Designing access to self-service to be obvious and low effort is another key to engaging the audience in self-service. Making the self-service mechanism easy to find for the requestors is not trivial. As mentioned earlier, integrating access to self-service knowledge into the user interface for the product is ideal but typically requires a sizable investment. If you are using a web-based self-service portal it is important to make it easy to find by the audience you intend to serve.
Research has shown that "no dead ends" is the number one factor for users in deciding if they would use self-service again. "No dead ends" means once the requestor has started the problem-solving process in the self-service channel, they don't have to stop and start over if they don't find something helpful. An example of "no dead ends" in the self-service interface is the click-to-submit (create an incident) or click-to-chat functionality. If the self-service model isn't helpful, there is a graceful transition to the assisted model. Because the self-service activities of the requestor are captured and made available to the responder, the requestor doesn't feel like they are starting over. An in-depth research project at Microsoft found that even when customers were unsuccessful with self-service, they were far more willing to go back to try it again if there were no dead ends.
Another key factor in requestors willingness to use self-service is the availability of multiple ways to find things. People use different methods of finding information based on a number of factors. Options for finding articles include:
A list of product specific, frequently asked questions or "top ten" articles
An index or table of contents
Good user interface design enables both browsing and searching and is critical to self-service success.
The other design criteria is understanding the audience's intent in using self-service. What are the top three to five reasons people use the self-service mechanism?
The "build it and they will come" model doesn't work for self-service. Once we have taken care of the first four success criteria: volume and speed, findability, and access/navigation, we have to think about how to get requestors to use self-service. Trying to change our requestors' behavior is not trivial. Engaging a marketing specialist is recommended. Get advice from those who understand messaging and communications and build a marketing plan.
In addition to a marketing plan, below are some tactics that have been successfully used to encourage their customers to use self-service. We offer these as observations, not recommendations; these tactics must be evaluated based on the business and customer engagement model.
Recorded message promoting self-service (when requestors call for support)

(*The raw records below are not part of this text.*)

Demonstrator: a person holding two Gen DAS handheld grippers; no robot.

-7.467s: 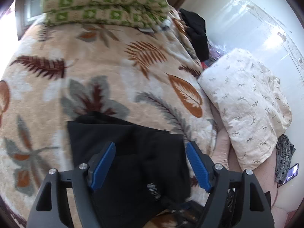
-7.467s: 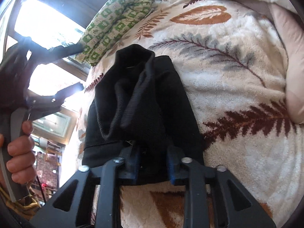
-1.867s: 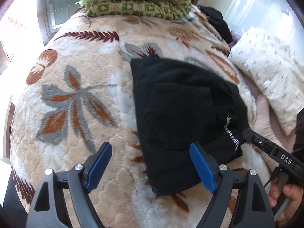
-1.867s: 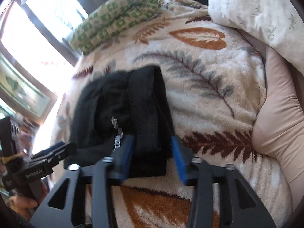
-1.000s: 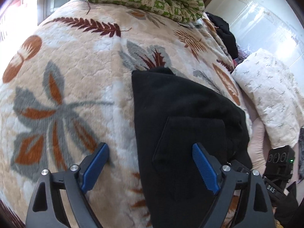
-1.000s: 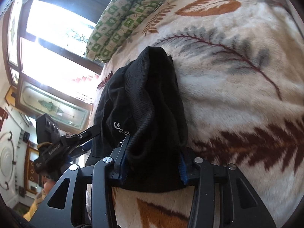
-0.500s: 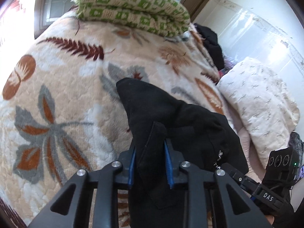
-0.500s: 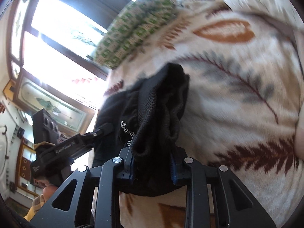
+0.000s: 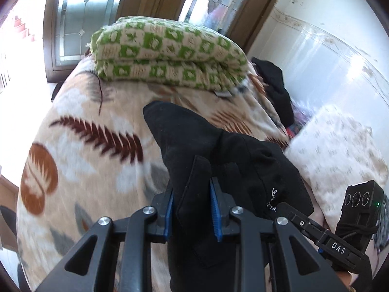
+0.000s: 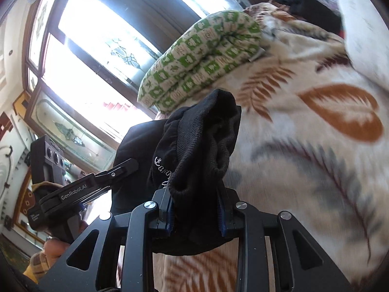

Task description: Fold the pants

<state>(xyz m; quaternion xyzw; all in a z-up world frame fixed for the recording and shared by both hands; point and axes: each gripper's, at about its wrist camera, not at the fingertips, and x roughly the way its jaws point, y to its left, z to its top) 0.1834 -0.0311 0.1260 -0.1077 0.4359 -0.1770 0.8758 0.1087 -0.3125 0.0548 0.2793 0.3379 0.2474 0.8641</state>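
The black pants (image 9: 218, 160) are being held off the bed (image 9: 80, 160) by both clenched claws—left claw (image 9: 192, 209), right claw (image 10: 195, 215)—the bundle running straight forward from each.

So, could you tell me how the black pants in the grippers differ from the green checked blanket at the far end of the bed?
The black pants are plain dark fabric; the green checked blanket is patterned green and cream. The pants are bunched and lifted, pinched by the left gripper and the right gripper; the blanket lies neatly folded and untouched on the leaf-print bedspread. Both are soft textiles.
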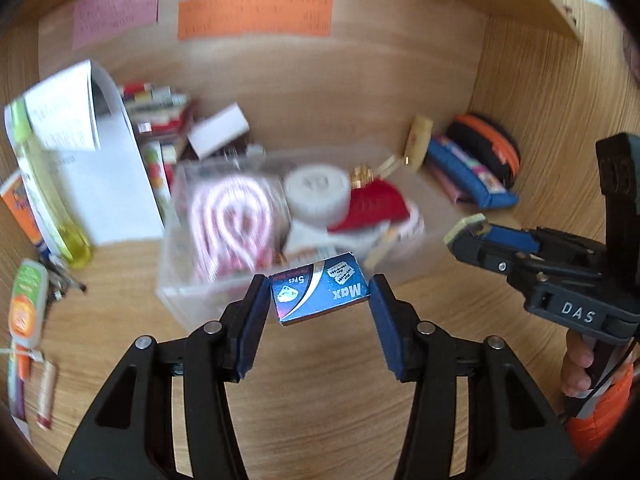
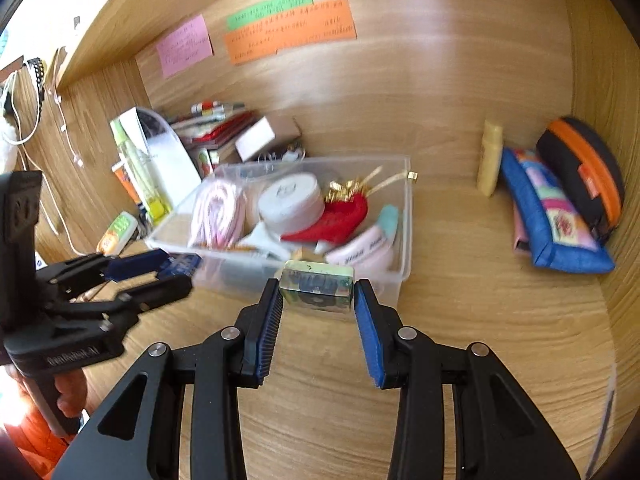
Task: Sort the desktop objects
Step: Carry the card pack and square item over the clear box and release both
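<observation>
My left gripper (image 1: 319, 292) is shut on a small blue "Max" razor-blade box (image 1: 319, 290) and holds it above the desk, in front of a clear plastic bin (image 1: 176, 292). My right gripper (image 2: 317, 294) is shut on a small pale green flat case (image 2: 317, 289), just before the bin's (image 2: 404, 216) near wall. The bin holds a pink coiled cable (image 2: 218, 216), a white round tape roll (image 2: 291, 200), a red item (image 2: 340, 220) and a pink tube (image 2: 360, 248). Each gripper shows in the other's view: the right one (image 1: 466, 232) and the left one (image 2: 176, 268).
At the left stand a green bottle (image 1: 48, 184), white paper (image 1: 116, 176), small boxes (image 1: 160, 112) and an orange-green case (image 1: 26, 300). At the right lie a blue pouch (image 2: 556, 224), an orange-black case (image 2: 580, 172) and a yellow tube (image 2: 490, 158). Coloured notes (image 2: 288, 28) hang on the back wall.
</observation>
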The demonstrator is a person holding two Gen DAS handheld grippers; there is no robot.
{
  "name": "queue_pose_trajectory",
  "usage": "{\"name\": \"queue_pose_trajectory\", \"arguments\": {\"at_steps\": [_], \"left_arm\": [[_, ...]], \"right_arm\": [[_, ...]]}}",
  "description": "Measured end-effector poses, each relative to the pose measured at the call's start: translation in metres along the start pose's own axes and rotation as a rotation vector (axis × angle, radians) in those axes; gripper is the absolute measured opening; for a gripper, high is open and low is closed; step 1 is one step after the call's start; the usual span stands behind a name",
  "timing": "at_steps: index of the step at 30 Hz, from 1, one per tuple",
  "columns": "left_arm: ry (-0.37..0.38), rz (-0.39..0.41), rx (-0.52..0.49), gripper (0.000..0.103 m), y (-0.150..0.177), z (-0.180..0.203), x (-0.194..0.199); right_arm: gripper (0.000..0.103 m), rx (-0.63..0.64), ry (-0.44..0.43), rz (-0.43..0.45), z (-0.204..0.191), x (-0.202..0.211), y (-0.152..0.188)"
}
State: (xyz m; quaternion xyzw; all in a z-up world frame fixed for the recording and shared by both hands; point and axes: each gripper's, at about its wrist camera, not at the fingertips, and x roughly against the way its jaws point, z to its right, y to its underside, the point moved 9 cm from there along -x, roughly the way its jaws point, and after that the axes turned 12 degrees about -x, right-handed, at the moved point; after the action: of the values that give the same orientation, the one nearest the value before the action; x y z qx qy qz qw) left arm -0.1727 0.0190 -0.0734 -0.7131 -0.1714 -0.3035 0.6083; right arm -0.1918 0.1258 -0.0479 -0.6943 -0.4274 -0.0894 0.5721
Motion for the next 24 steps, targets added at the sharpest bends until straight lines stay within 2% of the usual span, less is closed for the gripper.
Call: {"name": "queue_pose_trajectory", "arguments": {"at_steps": [9, 15, 24], "left_arm": [[-0.049, 0.057, 0.008, 0.05, -0.026, -0.027, 0.006], [-0.062, 0.066, 0.003, 0.051, -0.035, -0.035, -0.003], [-0.022, -0.03, 0.044, 0.051, -0.01, -0.049, -0.046]], "right_arm": [[0.034, 0.026, 0.009, 0.048, -0.005, 0.001, -0.026], [0.034, 0.066, -0.006, 0.038, -0.02, -0.012, -0.036], [0.034, 0.08, -0.017, -0.07, -0.032, -0.062, -0.018]]}}
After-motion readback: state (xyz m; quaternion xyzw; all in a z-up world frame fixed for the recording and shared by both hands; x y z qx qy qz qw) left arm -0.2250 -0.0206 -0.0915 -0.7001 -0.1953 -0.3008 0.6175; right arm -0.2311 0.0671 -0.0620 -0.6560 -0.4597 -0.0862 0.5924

Extended hold times - make self-service the path of least resistance and best results
Turn off the phones - make self-service the only path. Requestors can only open an incident via the self-service portal (we must have high confidence that the requestors' self-service experience will be positive)
Co-browsing - as a responder solves issues, the requestor can see the responder's desktop and watch them search (teaching them to use the self-service tools)
When sending a requestor a resolution, send them the link to the article in the online knowledge base (promotes exposure)
Requestor use of and success with self-service becomes two critical measures to assess the success and health of KCS in Phase 4, Leverage. If the articles are not making it to the self-service model or if customers are not using self-service, the KCS implementation will stall.
For some examples of good support web sites see the Association of Support Professionals (ASP) list of Ten Best Web Support Sites. The ASP conducts an annual assessment of support sites and the criteria they use is available on their web site. It is a great collection of attributes to use in designing your self-service support mechanism.